Repeat every line of the material, character for character.

----

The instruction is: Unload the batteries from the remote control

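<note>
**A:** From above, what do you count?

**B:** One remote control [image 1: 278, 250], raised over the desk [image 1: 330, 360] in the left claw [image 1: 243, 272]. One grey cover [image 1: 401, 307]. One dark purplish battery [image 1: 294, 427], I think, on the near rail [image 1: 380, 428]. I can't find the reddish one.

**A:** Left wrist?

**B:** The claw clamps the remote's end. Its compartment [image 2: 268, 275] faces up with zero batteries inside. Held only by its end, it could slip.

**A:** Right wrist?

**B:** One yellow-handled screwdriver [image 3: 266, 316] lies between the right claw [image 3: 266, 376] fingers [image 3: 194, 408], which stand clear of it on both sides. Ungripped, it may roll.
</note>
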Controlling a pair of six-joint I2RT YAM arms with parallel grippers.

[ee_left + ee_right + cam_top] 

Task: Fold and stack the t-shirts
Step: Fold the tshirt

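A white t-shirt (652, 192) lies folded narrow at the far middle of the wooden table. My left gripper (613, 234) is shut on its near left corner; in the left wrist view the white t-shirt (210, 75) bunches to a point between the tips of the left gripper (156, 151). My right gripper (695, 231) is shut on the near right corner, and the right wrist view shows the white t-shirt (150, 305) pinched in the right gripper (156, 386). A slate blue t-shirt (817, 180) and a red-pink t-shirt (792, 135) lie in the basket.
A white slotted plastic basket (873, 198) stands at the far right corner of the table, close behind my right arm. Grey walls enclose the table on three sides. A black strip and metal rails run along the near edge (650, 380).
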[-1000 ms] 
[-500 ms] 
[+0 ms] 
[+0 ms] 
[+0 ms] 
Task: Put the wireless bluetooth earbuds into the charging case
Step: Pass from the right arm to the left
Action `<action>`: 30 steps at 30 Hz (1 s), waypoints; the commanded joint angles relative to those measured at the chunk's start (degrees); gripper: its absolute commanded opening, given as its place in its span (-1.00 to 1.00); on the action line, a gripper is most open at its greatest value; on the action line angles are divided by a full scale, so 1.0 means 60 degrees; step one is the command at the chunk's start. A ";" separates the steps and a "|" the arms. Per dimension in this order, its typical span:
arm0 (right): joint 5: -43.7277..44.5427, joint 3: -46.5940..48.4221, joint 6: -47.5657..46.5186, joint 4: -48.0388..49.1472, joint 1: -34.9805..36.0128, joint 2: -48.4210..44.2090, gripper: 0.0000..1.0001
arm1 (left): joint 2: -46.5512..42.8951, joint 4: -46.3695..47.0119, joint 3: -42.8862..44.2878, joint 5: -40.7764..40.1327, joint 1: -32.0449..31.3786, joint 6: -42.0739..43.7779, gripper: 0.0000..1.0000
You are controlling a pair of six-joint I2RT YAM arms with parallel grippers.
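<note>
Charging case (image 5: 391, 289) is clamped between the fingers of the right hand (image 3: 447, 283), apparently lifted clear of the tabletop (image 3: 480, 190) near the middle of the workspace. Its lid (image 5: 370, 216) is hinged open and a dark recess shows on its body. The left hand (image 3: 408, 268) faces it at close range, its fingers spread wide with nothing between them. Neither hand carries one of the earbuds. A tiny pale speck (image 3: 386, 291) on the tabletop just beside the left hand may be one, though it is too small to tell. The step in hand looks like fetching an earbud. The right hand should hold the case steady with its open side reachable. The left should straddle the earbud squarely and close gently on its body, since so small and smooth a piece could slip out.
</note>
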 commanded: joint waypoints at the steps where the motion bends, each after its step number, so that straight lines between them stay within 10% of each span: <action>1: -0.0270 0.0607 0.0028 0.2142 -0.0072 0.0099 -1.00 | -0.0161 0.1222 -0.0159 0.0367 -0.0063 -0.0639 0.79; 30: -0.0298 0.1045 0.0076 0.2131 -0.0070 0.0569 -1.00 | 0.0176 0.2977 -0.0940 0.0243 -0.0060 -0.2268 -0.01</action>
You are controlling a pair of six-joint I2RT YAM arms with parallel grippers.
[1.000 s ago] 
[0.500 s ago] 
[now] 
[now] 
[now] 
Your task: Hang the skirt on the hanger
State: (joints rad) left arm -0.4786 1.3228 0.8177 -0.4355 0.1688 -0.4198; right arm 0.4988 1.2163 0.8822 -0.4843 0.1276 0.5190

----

▶ Problem solution:
The instruction is: Unload the batteries from the remote control

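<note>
**A:** From above, what do you count?

**B:** One remote control [image 1: 278, 250], raised over the desk [image 1: 330, 360] in the left claw [image 1: 243, 272]. One grey cover [image 1: 401, 307]. One dark purplish battery [image 1: 294, 427], I think, on the near rail [image 1: 380, 428]. I can't find the reddish one.

**A:** Left wrist?

**B:** The claw clamps the remote's end. Its compartment [image 2: 268, 275] faces up with zero batteries inside. Held only by its end, it could slip.

**A:** Right wrist?

**B:** One yellow-handled screwdriver [image 3: 266, 316] lies between the right claw [image 3: 266, 376] fingers [image 3: 194, 408], which stand clear of it on both sides. Ungripped, it may roll.
</note>
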Controlling a pair of six-joint I2RT YAM arms with parallel grippers.

[ee_left + ee_right + cam_top] 

Task: Fold and stack the t-shirts
Step: Fold the tshirt

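A white t-shirt (652, 192) lies folded narrow at the far middle of the wooden table. My left gripper (613, 234) is shut on its near left corner; in the left wrist view the white t-shirt (210, 75) bunches to a point between the tips of the left gripper (156, 151). My right gripper (695, 231) is shut on the near right corner, and the right wrist view shows the white t-shirt (150, 305) pinched in the right gripper (156, 386). A slate blue t-shirt (817, 180) and a red-pink t-shirt (792, 135) lie in the basket.
A white slotted plastic basket (873, 198) stands at the far right corner of the table, close behind my right arm. Grey walls enclose the table on three sides. A black strip and metal rails run along the near edge (650, 380).
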[-1000 ms] 
[-500 ms] 
[+0 ms] 
[+0 ms] 
[+0 ms] 
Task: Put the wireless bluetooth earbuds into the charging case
Step: Pass from the right arm to the left
Action `<action>`: 30 steps at 30 Hz (1 s), waypoints; the commanded joint angles relative to those measured at the chunk's start (degrees); gripper: its absolute commanded opening, given as its place in its span (-1.00 to 1.00); on the action line, a gripper is most open at its greatest value; on the action line angles are divided by a full scale, so 1.0 means 60 degrees; step one is the command at the chunk's start. A ";" separates the steps and a "|" the arms. Per dimension in this order, its typical span:
arm0 (right): joint 5: -43.7277..44.5427, joint 3: -46.5940..48.4221, joint 6: -47.5657..46.5186, joint 4: -48.0388..49.1472, joint 1: -34.9805..36.0128, joint 2: -48.4210..44.2090, gripper: 0.0000..1.0001
arm1 (left): joint 2: -46.5512..42.8951, joint 4: -46.3695..47.0119, joint 3: -42.8862..44.2878, joint 5: -40.7764..40.1327, joint 1: -32.0449..31.3786, joint 6: -42.0739..43.7779, gripper: 0.0000..1.0000
You are controlling a pair of six-joint I2RT YAM arms with parallel grippers.
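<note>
Charging case (image 5: 391, 289) is clamped between the fingers of the right hand (image 3: 447, 283), apparently lifted clear of the tabletop (image 3: 480, 190) near the middle of the workspace. Its lid (image 5: 370, 216) is hinged open and a dark recess shows on its body. The left hand (image 3: 408, 268) faces it at close range, its fingers spread wide with nothing between them. Neither hand carries one of the earbuds. A tiny pale speck (image 3: 386, 291) on the tabletop just beside the left hand may be one, though it is too small to tell. The step in hand looks like fetching an earbud. The right hand should hold the case steady with its open side reachable. The left should straddle the earbud squarely and close gently on its body, since so small and smooth a piece could slip out.
</note>
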 commanded: joint waypoints at the steps where the motion bends, each after its step number, so that straight lines between them stay within 10% of each span: <action>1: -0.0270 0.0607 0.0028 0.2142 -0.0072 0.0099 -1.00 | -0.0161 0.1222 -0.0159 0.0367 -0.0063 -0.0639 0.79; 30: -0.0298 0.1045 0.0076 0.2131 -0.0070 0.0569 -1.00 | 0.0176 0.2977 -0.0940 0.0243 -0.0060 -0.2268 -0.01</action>
You are controlling a pair of six-joint I2RT YAM arms with parallel grippers.
[1.000 s ago] 
[0.500 s ago] 
[now] 
[now] 
[now] 
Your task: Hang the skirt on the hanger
State: (joints rad) left arm -0.4786 1.3228 0.8177 -0.4355 0.1688 -0.4198; right arm 0.4988 1.2163 0.8822 -0.4843 0.1276 0.5190

With this, the exercise has been completed.